That new thing we've seen in the promos has got Rebel Ergonomics and key mapping written all over it...

...and the suggestion of an intermediate camera maybe suggests to me that this is where Canon may introduce their Hybrid-VF or EVF EF body! Maybe we'll see some of the exciting features we were hearing rumours of when people were getting excited about the 7D II's potential


----------



## Khufu (Jan 12, 2015)

Also, they've missed a few off the list over at Canon Watch. I'm going to enjoy asking Camera Store reps to explain why I might want to purchase one of the following and how they compare to the others;

EOS 1200D
EOS 100D
EOS 700D
EOS 750D
EOS ??D
EOS 70D
EOS 7D II

Are dealers going to be expected to stock this selection? I get that the 1200D is just selling off old parts (after actually reading the spec list last night for the first time) 
...but it's hard to come up with a term for this situation that could be described as Politically Correct if Canon choose to add another dSLR to the line-up, as opposed to a sideways shift towards EVF/mirrorless and other _alternative_ technologies.


----------



## Chaitanya (Jan 12, 2015)

Canon might combine the xxxD and xxD line. also today saw a posylt that even 70D s price in India has been dropped after 5D mk 3 few days back. What ever Canon does lets hope its exciting.


----------



## ashmadux (Jan 12, 2015)

Im cautiously excited!

That 'cheapo' button wheel as it has been called, taken from the last versions of G-series, works WAY better than the ultra-mushy directional pad on the 55i/70d/6d. I feel its amazing that Canon engineers created that mess is the first place. It is so mushy ive passed or fumbled trying to select my af point on many an occasion.  

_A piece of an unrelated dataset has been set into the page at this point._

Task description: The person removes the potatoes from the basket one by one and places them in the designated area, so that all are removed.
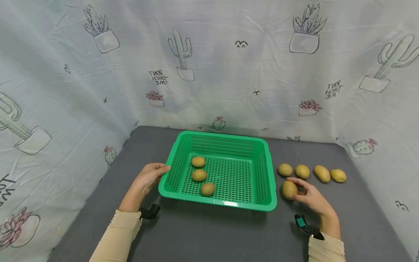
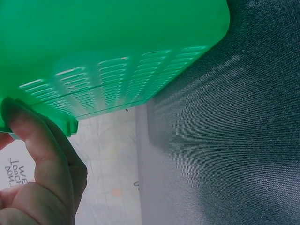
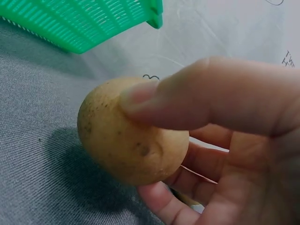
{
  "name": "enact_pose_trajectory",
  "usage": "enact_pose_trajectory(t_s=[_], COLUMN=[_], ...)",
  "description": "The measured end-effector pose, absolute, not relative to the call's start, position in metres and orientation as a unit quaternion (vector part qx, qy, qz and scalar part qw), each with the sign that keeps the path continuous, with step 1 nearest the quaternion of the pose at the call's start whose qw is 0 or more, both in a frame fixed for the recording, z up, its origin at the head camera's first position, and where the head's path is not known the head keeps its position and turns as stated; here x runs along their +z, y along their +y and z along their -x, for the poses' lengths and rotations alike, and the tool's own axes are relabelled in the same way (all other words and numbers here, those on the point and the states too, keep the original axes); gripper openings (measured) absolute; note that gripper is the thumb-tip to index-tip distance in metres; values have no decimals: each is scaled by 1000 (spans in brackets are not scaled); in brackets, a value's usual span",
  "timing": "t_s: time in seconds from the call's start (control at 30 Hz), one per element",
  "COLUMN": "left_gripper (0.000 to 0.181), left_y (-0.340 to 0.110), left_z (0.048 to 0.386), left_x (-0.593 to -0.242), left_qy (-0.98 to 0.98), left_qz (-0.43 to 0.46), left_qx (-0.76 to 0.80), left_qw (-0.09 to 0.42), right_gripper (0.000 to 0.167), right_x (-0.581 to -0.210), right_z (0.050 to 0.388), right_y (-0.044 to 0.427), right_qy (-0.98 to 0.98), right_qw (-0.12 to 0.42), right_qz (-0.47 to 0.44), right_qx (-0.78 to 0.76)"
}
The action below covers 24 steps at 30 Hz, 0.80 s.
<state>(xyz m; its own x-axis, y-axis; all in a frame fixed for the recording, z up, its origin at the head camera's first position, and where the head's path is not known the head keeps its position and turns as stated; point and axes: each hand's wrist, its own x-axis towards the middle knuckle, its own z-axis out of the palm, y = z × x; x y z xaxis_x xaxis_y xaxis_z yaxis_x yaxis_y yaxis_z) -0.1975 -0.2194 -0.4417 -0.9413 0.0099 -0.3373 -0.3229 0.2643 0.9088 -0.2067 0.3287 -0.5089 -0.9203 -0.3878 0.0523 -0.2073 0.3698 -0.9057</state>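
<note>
The held potato (image 1: 289, 190) is located right of centre in the lower half of the head frame, outside the basket and near its right side. It is grasped between the thumb and fingers of the right hand (image 1: 311, 198); in the right wrist view, the thumb is pressed across its upper face. Whether the worktop (image 1: 245, 236) is fully cleared cannot be told.

Just beyond it, four loose potatoes (image 1: 302, 171) are set in a row. At the middle of the frame, three potatoes (image 1: 199, 175) are contained in the left part of the green basket (image 1: 196, 199). Its left rim is pinched by the fingers of the left hand (image 1: 148, 179).

The step in hand is judged to be the pick-up of one potato for loading. For the next move, the potato should be raised above the right rim, carried leftward and lowered onto the bare basket floor, with the rim kept steadied.
</note>
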Motion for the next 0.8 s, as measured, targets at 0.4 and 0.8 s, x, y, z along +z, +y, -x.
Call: enact_pose_trajectory(t_s=[0.4,0.8], left_gripper=[49,50], left_y=[-220,-220], left_z=[197,198], left_x=[-439,-442], left_qy=[774,775], left_qz=[96,101], left_qx=[610,608], left_qw=[140,140], right_gripper=[58,61], right_x=[-509,-513], right_z=[208,208], right_y=[326,329], right_qy=[844,832], right_qw=[116,120], right_qz=[154,174], right_qx=[-501,-512])
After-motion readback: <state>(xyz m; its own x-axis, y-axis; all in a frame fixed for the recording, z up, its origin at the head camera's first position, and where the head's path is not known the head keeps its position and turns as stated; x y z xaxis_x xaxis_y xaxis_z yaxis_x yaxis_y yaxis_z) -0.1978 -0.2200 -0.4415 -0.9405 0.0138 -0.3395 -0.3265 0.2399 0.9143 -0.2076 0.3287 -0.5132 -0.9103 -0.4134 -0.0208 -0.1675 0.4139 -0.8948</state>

Just from the screenshot alone, that form factor looks pretty sweet already. A "baby" pro/xxD style body? Sounds good to me! I'm already falling in love with the 70d.

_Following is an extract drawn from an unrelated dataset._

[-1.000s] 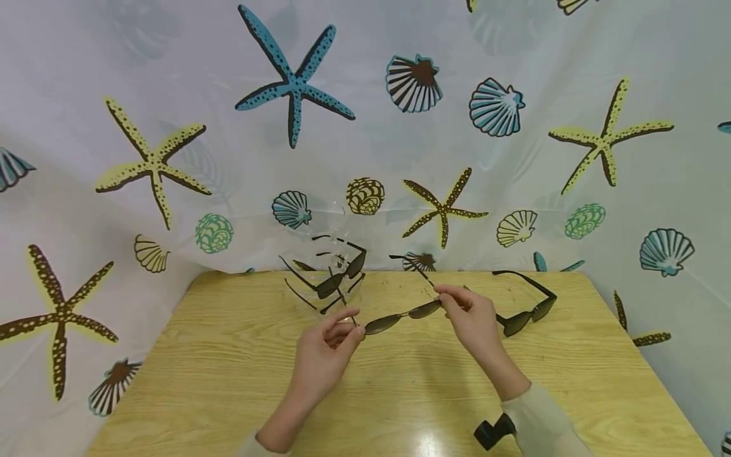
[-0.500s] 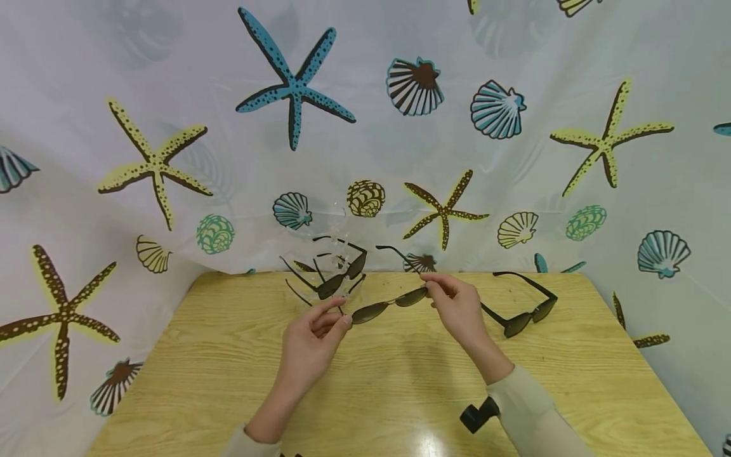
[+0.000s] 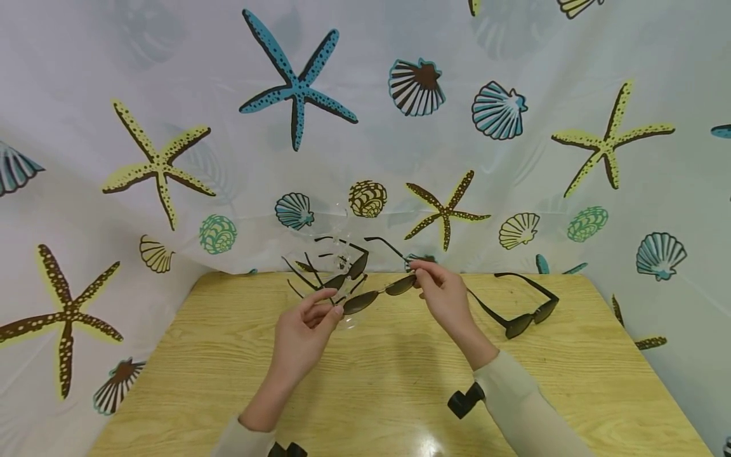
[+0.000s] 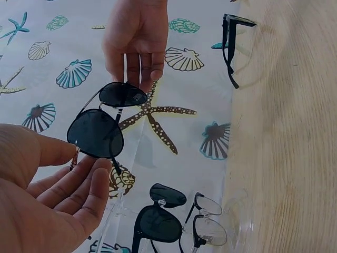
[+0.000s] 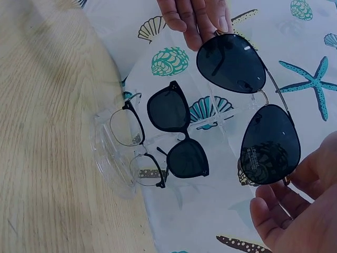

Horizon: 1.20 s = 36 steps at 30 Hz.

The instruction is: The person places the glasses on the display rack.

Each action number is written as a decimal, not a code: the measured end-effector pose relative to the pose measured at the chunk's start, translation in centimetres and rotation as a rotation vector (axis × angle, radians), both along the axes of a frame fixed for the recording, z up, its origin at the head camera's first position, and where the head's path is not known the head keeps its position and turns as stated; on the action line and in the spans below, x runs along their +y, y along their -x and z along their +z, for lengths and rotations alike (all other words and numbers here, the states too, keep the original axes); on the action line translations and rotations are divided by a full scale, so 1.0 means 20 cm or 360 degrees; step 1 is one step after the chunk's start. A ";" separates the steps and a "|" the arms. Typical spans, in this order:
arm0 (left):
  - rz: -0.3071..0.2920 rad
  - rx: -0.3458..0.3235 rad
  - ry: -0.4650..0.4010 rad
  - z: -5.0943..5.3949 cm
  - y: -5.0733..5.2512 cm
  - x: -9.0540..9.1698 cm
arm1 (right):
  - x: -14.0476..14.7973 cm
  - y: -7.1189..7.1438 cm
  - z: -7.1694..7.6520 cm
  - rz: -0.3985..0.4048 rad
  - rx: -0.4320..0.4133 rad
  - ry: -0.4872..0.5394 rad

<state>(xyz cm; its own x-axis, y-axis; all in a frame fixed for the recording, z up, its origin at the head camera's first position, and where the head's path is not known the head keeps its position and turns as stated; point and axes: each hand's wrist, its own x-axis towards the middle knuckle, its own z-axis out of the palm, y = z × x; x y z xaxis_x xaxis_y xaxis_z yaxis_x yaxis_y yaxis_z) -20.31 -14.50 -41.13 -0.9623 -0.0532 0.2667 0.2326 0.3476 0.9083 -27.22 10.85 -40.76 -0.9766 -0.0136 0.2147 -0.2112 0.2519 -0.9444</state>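
Observation:
Dark aviator sunglasses (image 3: 361,303) with a thin metal bridge hang level above the table, temples unfolded toward the back. The left hand (image 3: 302,336) pinches their left hinge between thumb and fingers; the right hand (image 3: 445,298) pinches the right hinge. Both lenses (image 5: 271,145) face the right wrist view, one with small print. Behind them stands a clear display stand (image 5: 113,153) bearing black sunglasses (image 5: 168,108) and, lower, clear-lens glasses (image 5: 126,126) with dark brows. The left wrist view shows the held sunglasses (image 4: 95,133) apart from those on the stand (image 4: 239,221).
Another pair of black sunglasses (image 3: 518,325) lies unfolded on the wooden table (image 3: 228,355), right of the right hand. A white cloth (image 3: 365,152) with starfish and shells hangs behind the table and at both sides. A small black device (image 3: 465,400) is at the right wrist.
Both hands have moved left and slightly up with the held sunglasses, bringing them closer in front of the clear stand. Their grip on both hinges looks unchanged.

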 end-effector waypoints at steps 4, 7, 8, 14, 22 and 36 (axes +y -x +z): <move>0.0012 0.0006 -0.0017 0.01 0.02 -0.02 | -0.02 0.02 0.01 0.0008 0.0013 0.0004; 0.0017 0.0002 -0.0035 0.02 0.04 -0.03 | -0.04 0.04 0.01 0.0013 0.0015 0.0006; 0.0016 -0.0002 -0.0035 0.03 0.04 -0.04 | -0.05 0.04 0.01 0.0011 0.0014 0.0000; 0.0012 -0.0041 -0.0039 0.04 0.07 -0.06 | -0.08 0.07 0.01 0.0003 0.0011 -0.0047; 0.0011 -0.0047 -0.0059 0.04 0.09 -0.06 | -0.11 0.12 0.01 0.0012 0.0052 -0.0135; 0.0071 -0.0032 -0.0017 0.03 0.15 -0.10 | -0.18 0.17 0.04 0.0097 0.0037 -0.0145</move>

EDIT- Oh wait-? Lock switch? Nah, this isnt the new standard Rebel. Rebels do not have lock switches....... Now Im thinking that this is an in between model......hmmmm


----------



## Bennymiata (Jan 12, 2015)

It's the EOS 800D.


----------



## neuroanatomist (Jan 12, 2015)

Consider the SL1/100D, which broke current naming conventions, but brought a unique characteristic to market (smallest dSLR). In some ways, that was an attempt to define/create a new market segment and Canon maybe up to something similar here. Small body, but with an upscale feature set (e.g. top LCD)...sort of an xxD-Lite.


----------



## Khufu (Jan 12, 2015)

neuroanatomist said:


> Consider the SL1/100D, which broke current naming conventions, but brought a unique characteristic to market (smallest dSLR). In some ways, that was an attempt to define/create a new market segment and Canon maybe up to something similar here. Small body, but with an upscale feature set (e.g. top LCD)...sort of an xxD-Lite.


Quick, check out the leaked page before Canon UK notice and take it offline again 
http://www.canon.co.uk/For_Home/Product_Finder/Cameras/Digital_SLR/EOS_10D/


----------



## ahsanford (Jan 12, 2015)

Take a look at that captured still of the right hand side of the back of the body. That's a top LCD display. That would imply that we're in XXD territory and it would not be a rebel. 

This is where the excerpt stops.